A Study Finds That Suppressing Negative Emotions At Work Could Lead To Heavier Drinking

According to a group of researchers at Penn State and the University at Buffalo employees who try to satisfy customers by forcing themselves to smile in front of them — or hide the fact they feel irritated or offended — tend to be heavier drinkers after work. This is the final result of research they have conducted.

The scientists studied the drinking habits of 592 Americans whose jobs involved working with customers. One part of the participants worked in the food service, while the other part were nurses or teachers.

The study was published in the Journal of Occupational Health Psychology.

The scientists analyzed the information provided for a previous, larger survey called the National Survey of Work Stress and Health funded by the National Institutes of Health.

They examined how often the workers would suppress or show fake emotions, a behavior known as “surface acting,”.

The researchers also studied how much the participants drank after work and examined their impulsivity and autonomy in the workplace.

According to the final results of the study, there is a link between faking positive emotions or suppressing negative ones — and drinking more after work.

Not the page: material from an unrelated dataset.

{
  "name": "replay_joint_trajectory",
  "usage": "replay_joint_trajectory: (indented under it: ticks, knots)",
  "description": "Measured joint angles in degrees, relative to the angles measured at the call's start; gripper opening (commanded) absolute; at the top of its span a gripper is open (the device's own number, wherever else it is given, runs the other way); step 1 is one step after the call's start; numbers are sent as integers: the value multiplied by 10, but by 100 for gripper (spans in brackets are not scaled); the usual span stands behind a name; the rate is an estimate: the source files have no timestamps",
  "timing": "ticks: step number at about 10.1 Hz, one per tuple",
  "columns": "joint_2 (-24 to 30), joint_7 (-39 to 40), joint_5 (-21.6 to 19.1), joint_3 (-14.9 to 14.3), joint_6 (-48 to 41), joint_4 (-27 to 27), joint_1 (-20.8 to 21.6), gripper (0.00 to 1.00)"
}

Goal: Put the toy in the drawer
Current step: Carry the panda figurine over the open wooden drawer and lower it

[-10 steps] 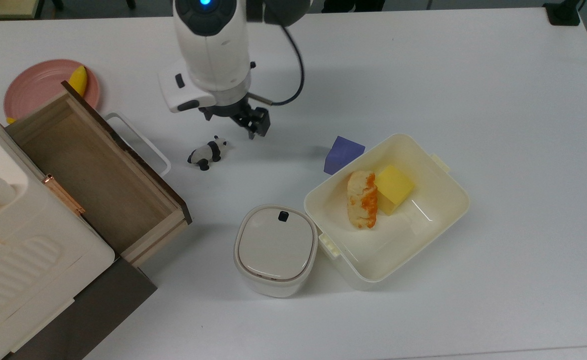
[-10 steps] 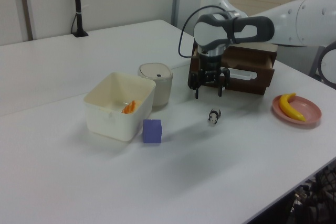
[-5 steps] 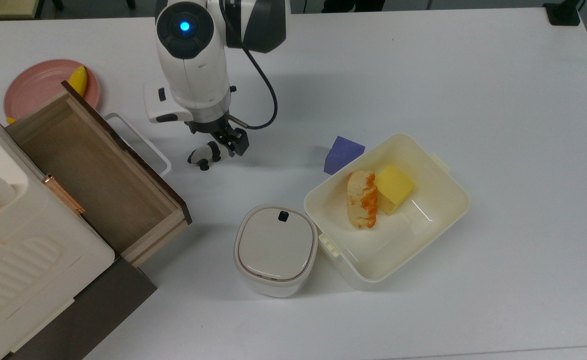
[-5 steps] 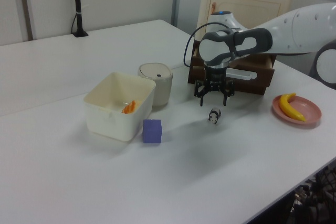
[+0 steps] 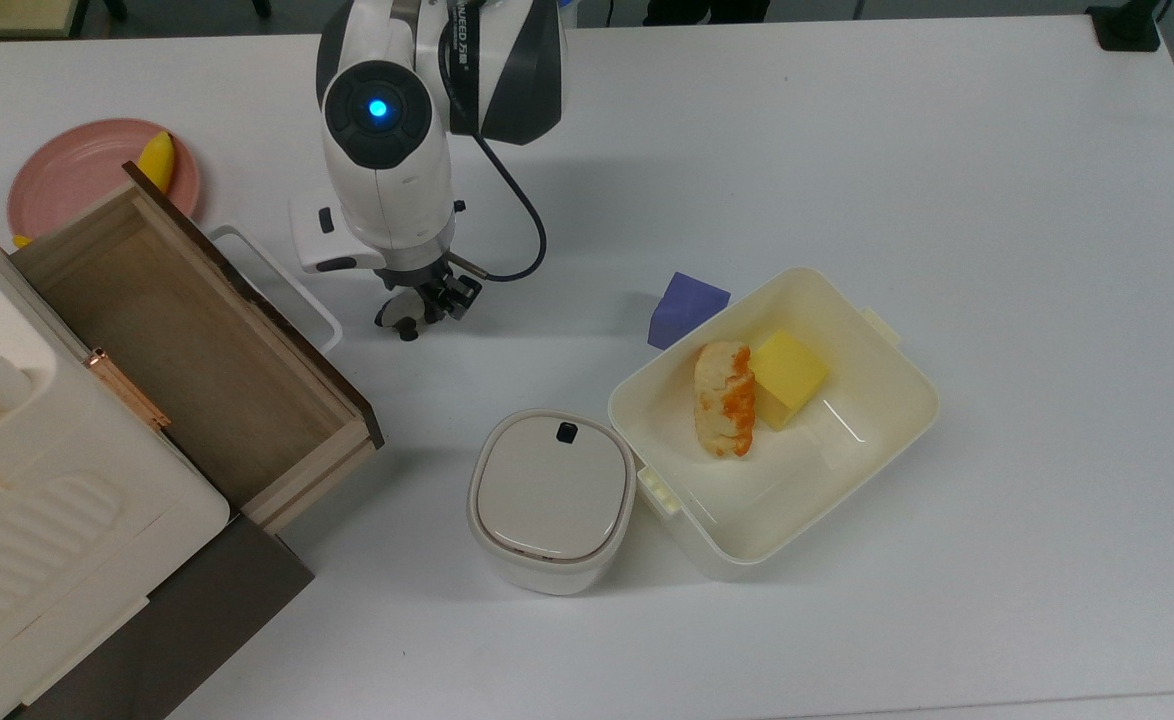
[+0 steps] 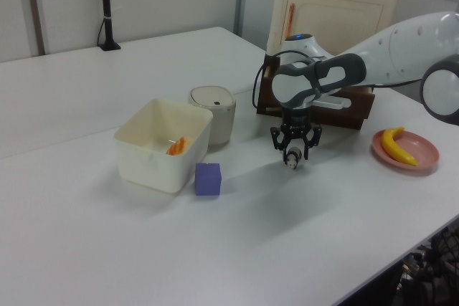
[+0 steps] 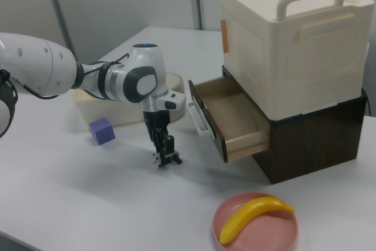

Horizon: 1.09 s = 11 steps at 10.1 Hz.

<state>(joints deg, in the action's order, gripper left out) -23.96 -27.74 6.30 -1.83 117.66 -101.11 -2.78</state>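
The jaws [image 5: 425, 305] are down at table level, set narrow on either side of the toy [image 5: 402, 318], and whether the fingers actually press it I cannot tell. The little panda stands on the white table [image 5: 947, 150], just to the right of the drawer [image 5: 187, 340] in the top view, close by its white loop handle [image 5: 277, 275]. The drawer is pulled out and open-topped, its wooden floor bare. Nothing lies between panda and drawer except that handle. Further to the top view's right sit the purple block [image 5: 685, 308] and the cream tub [image 5: 777, 420], holding a yellow cube [image 5: 787, 378] and an orange piece of food [image 5: 725, 398]. A lidded white pot [image 5: 552, 500] stands touching the tub. Beyond the drawer, a pink plate [image 7: 255, 227] carries a banana [image 7: 252, 217].
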Motion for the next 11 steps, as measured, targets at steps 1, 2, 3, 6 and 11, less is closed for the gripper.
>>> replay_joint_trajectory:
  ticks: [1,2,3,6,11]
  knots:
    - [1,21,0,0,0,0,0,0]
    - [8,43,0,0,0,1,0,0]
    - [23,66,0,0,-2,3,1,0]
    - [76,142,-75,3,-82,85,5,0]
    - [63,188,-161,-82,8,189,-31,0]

“Smiling as part of your job sounds like a really positive thing. But doing it all day can be draining,” Grandey said. “In these jobs, there’s also often money tied to showing positive emotions and holding back negative feelings. Money gives you a motivation to override your natural tendencies, but doing it all day can be wearing.”

Alicia Grandey, professor of psychology at Penn State, said that given the conclusions of the research the employees may need to reconsider their behavior at work.

“Faking and suppressing emotions with customers was related to drinking beyond the stress of the job. Or feeling negatively.” Grandey stated. “It wasn’t just feeling badly that makes them reach for a drink. Instead, the more they have to control negative emotions at work, the less they are able to control their alcohol intake after work.”

According to the results of both Gradney’s team and previously conducted studies, employees in the service sector would most often get drunk after work. The reason for that lies in the self-control.

The participants who worked in the service industry needed a lot of self-control to produce “surface-acting” in front of others. That’s why those employees did not have much of it left after work which made them incapable of restricting themselves to small amounts of alcohol.

Furthermore, the relationship between “surface acting” and heavy drinking could be stronger or weaker. That depends on the participant’s trait-like self-control and the job’s extent of self-control.

“The relationship between surface acting and drinking after work was stronger for people who are impulsive. Or the ones lack personal control over behavior at work,” Grandey stated. “If you’re impulsive or constantly told how to do your job, it may be harder to rein in your emotions all day. And when you get home, you don’t have that self-control to stop after one drink,” she added.

The scientists also explained that more impulsive employees whose jobs involved only short-term interaction with customers (like call center agents) were more likely to drink after work. Their results were compared to the results of men and women who worked within the health care or educational system and whose jobs generally required to build deeper relationships with their clients.

The fact is that the people working in the service industry are usually younger and in entry-level positions. That’s why many of them are not able to exercise self-control. Also, they don’t receive financial and social rewards. In fact, according to the research’s results, the “surface acting” is expected to lead to fewer problems when the job is personally rewarding.

“Nurses, for example, may amplify or fake their emotions for clear reasons,” Grandey said. “They’re trying to comfort a patient or build a strong relationship. But someone who is faking emotions for a customer they may never see again, that may not be as rewarding. And it may ultimately be more draining or demanding.”

Grandey also said that employers should reconsider their requirements about the way their employees behave in the workplace.

“Employers may want to consider allowing employees to have a little more autonomy at work like they have some kind of choice on the job. And when the emotional effort is clearly linked to financial or relational rewards, the effects aren’t so bad,” concluded Grandey.